Exercise.
In the entries below, how many lines contain the string "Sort"? State the number and nothing else.

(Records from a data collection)
=== Begin Enclosure ===

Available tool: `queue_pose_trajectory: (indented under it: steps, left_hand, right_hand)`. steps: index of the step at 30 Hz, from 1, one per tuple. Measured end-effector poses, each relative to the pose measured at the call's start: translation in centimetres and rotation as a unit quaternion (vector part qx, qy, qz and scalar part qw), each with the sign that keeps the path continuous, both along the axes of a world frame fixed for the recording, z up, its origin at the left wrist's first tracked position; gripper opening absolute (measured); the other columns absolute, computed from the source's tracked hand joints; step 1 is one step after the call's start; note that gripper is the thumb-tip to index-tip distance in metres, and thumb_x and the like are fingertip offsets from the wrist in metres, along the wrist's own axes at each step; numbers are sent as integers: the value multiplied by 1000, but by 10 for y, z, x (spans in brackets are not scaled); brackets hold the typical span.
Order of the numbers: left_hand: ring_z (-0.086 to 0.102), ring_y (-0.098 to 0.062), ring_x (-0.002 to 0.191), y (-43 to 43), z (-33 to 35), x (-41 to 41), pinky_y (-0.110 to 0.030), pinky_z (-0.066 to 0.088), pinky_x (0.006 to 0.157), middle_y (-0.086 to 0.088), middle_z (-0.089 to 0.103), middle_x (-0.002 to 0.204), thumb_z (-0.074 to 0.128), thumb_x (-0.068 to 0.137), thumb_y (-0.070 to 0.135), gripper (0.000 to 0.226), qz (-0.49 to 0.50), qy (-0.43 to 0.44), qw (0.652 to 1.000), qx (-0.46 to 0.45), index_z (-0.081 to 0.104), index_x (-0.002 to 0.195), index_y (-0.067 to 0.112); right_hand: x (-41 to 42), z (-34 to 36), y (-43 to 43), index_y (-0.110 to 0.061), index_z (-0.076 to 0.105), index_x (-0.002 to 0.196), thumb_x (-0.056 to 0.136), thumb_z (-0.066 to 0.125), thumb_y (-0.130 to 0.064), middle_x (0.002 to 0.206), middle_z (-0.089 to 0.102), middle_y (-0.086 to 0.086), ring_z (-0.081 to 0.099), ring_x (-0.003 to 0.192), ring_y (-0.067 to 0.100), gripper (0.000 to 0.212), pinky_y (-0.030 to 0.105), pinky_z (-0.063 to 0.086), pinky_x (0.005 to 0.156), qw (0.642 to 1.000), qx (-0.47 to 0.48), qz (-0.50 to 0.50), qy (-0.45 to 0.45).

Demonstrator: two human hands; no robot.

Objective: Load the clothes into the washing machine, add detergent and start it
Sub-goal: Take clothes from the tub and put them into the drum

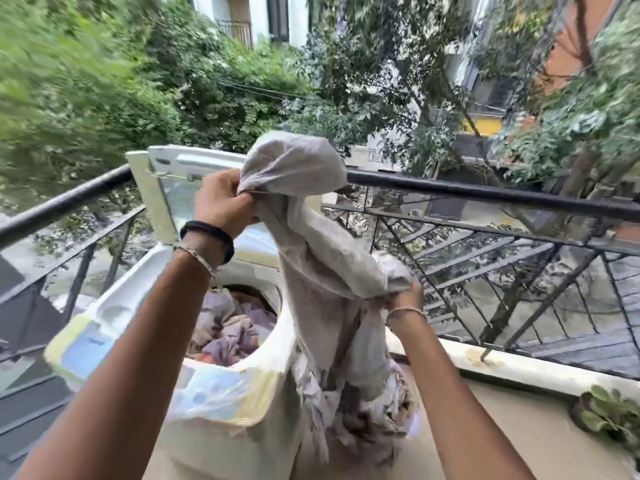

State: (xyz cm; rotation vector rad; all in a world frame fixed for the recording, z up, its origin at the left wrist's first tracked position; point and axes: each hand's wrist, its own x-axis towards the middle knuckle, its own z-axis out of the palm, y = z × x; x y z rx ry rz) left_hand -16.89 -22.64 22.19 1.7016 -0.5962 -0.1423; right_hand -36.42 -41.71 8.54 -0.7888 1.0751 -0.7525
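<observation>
A white top-loading washing machine (pixel 114 317) stands on a balcony with its lid (pixel 156 199) raised. Its drum holds purple and pink clothes (pixel 232 327). I hold a long grey garment (pixel 322 258) up over the machine's right side. My left hand (pixel 225 199) grips its top end, bunched above the lid. My right hand (pixel 405 296) grips a fold of it lower down on the right. The garment's lower end hangs into a heap of more clothes (pixel 367 414) beside the machine. The control panel (pixel 214 393) faces me, blurred.
A black metal railing (pixel 485 195) runs behind and to the right of the machine. A low white ledge (pixel 519 368) borders the balcony floor. A potted green plant (pixel 609 414) sits at the right edge. Trees and buildings lie beyond.
</observation>
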Motion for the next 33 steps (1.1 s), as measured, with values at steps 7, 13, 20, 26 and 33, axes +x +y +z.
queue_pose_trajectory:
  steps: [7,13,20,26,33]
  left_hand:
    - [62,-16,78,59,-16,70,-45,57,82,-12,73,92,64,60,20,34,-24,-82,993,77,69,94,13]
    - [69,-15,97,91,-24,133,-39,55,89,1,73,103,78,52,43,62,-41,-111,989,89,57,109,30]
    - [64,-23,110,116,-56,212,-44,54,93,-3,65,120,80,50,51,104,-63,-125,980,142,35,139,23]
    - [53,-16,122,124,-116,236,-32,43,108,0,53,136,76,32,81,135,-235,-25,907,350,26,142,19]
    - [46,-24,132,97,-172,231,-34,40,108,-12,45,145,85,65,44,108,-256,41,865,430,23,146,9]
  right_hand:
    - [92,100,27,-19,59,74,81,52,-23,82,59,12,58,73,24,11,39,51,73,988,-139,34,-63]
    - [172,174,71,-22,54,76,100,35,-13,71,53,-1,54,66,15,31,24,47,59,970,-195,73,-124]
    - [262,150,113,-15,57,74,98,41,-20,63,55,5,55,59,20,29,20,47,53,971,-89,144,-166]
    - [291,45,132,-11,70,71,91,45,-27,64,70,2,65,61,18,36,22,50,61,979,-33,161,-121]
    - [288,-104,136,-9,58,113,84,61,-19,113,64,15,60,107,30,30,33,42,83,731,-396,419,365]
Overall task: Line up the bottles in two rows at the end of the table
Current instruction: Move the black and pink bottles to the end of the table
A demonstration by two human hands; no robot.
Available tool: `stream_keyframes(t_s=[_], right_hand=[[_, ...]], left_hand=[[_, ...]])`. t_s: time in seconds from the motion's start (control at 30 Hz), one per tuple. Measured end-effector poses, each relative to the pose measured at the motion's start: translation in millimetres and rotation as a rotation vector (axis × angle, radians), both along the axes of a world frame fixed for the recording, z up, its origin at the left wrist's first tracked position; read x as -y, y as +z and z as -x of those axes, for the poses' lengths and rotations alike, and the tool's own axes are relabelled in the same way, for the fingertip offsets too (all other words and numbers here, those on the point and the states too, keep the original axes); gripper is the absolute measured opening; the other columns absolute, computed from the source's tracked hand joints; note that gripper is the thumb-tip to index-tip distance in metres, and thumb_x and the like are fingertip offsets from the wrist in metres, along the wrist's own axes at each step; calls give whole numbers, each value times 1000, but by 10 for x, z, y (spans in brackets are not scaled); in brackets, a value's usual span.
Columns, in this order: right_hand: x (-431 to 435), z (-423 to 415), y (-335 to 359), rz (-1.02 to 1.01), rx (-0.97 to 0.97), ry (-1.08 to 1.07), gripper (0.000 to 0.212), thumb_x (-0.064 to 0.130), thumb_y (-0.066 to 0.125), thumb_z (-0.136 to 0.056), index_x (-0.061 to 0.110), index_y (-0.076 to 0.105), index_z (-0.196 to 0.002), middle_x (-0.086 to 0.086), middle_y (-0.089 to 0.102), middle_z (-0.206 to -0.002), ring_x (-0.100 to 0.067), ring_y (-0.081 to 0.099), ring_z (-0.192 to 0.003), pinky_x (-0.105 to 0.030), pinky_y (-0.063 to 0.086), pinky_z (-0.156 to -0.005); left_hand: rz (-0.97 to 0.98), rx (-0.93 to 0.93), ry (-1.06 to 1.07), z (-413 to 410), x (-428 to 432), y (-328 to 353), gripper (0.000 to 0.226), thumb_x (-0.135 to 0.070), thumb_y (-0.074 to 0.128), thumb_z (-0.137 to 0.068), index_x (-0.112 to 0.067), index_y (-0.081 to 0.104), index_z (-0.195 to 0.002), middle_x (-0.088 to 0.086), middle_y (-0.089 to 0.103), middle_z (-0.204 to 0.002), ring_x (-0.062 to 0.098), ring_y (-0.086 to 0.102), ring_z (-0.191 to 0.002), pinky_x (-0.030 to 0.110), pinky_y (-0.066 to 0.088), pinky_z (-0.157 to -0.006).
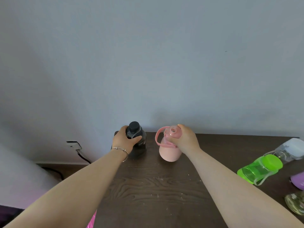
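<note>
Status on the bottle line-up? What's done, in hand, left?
Done: no bottle visibly placed and released at the far end. In hand: left hand grips the black bottle at the far left corner; right hand grips the pink bottle beside it, apart, both upright. Left: green bottle, clear bottle, purple one and another wait at the table's right edge.

You get soft, dim, even light with faint shadows on the wall [148,63], slight overall blur, and wide-angle stretching toward 3 and 9 o'clock.
</note>
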State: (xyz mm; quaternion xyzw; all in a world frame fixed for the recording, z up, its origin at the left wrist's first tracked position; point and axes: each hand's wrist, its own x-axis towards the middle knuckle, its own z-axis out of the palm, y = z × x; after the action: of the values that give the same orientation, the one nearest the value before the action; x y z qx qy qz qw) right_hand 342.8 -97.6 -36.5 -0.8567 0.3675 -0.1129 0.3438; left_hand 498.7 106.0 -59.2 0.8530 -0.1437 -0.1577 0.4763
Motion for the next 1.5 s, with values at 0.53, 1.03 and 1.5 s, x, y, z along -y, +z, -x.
stream_keyframes(t_s=[0.53,1.03,1.5], right_hand=[[193,-589,-350,-17,-35,12,66,42,81,-74,21,52,-129,-1,56,-123,-21,55,-109,-31,42,-78],[203,-574,-281,99,-207,115,78,49,74,-77,17,39,-139,-9,47,-132,-31,51,-117,-38,47,-86],[-200,90,-47,689,-374,334,59,35,65,-83,11,49,-135,-10,54,-133,-34,49,-121,-47,38,-102]], left_hand=[[-33,11,-18,-426,301,-178,58,-32,84,-71,-24,55,-121,-3,65,-104,24,61,-97,38,51,-89],[-268,110,-157,-422,277,-132,79,-43,74,-79,-17,34,-143,7,54,-135,32,53,-121,42,45,-99],[-807,693,-465,225,-32,131,85,-51,52,-92,-16,5,-155,9,6,-163,30,9,-149,46,24,-116]])
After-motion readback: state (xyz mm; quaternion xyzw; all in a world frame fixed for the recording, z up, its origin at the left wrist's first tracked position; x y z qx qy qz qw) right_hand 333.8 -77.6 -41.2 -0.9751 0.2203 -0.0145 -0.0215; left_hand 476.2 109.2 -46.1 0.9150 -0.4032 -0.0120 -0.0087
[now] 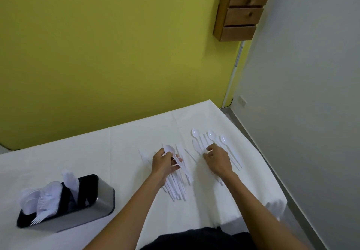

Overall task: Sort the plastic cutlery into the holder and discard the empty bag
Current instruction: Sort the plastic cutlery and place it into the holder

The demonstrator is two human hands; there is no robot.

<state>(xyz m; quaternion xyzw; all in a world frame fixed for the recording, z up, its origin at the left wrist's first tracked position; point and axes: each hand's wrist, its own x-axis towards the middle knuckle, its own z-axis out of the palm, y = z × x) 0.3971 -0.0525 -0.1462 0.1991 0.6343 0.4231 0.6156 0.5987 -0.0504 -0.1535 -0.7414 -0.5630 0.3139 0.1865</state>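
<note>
White plastic spoon (169, 149) pinched in left hand (164, 165), above a fan of cutlery handles (178, 186) on the table (78, 162). Right hand (218, 160) curled, fingertips on loose spoons (211, 135); grip unclear. Holder (66, 203) far left, partly filled.

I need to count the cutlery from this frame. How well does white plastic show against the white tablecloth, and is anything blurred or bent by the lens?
Head view: the loose white plastic spoons barely stand out from the white tablecloth, showing only faint shadows; the pile under the left hand merges; the wide lens bows the table edge; the cutlery in the black and steel holder looks soft.
</note>
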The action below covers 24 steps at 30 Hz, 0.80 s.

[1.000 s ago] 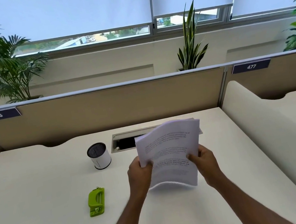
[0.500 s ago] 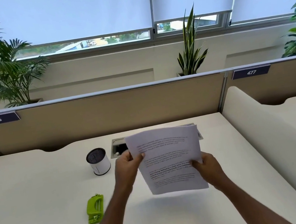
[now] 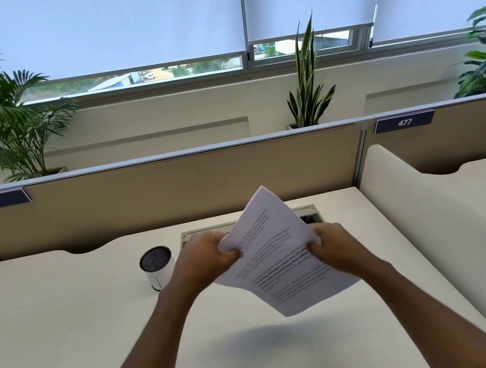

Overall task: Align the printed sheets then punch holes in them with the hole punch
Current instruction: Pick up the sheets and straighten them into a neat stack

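Bright, even daylight from the windows (blinds mostly down); soft shadow on the desk; edges bent, slightly blurred.

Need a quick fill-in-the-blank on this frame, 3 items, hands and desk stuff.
1. The printed sheets are held by ____ hands, clear of the desk.
2. The small cylindrical container stands on the side of the ____ hand.
3. The partition label above the container reads ____.

Missing words: both; left; 476
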### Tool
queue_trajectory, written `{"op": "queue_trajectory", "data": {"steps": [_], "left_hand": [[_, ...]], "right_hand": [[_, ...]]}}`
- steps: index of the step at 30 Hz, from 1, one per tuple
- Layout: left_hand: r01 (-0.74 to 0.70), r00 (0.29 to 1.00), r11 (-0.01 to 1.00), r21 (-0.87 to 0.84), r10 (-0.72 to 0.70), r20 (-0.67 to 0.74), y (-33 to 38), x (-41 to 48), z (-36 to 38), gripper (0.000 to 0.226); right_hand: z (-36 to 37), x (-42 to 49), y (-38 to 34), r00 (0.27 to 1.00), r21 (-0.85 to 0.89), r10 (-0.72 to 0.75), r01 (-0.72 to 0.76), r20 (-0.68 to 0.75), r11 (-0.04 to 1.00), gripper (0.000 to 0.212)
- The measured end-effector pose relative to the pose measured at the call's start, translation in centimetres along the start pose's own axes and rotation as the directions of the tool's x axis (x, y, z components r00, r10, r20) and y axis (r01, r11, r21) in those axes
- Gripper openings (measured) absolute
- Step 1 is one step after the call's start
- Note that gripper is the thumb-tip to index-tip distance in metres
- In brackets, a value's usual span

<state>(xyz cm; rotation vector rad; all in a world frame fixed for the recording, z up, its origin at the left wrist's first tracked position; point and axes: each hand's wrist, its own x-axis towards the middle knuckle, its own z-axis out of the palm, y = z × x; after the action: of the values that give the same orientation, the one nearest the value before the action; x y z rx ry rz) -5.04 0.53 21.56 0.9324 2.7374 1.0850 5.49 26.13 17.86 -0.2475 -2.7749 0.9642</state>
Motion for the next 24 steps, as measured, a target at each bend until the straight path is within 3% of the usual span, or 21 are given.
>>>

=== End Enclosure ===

Answer for this exercise.
2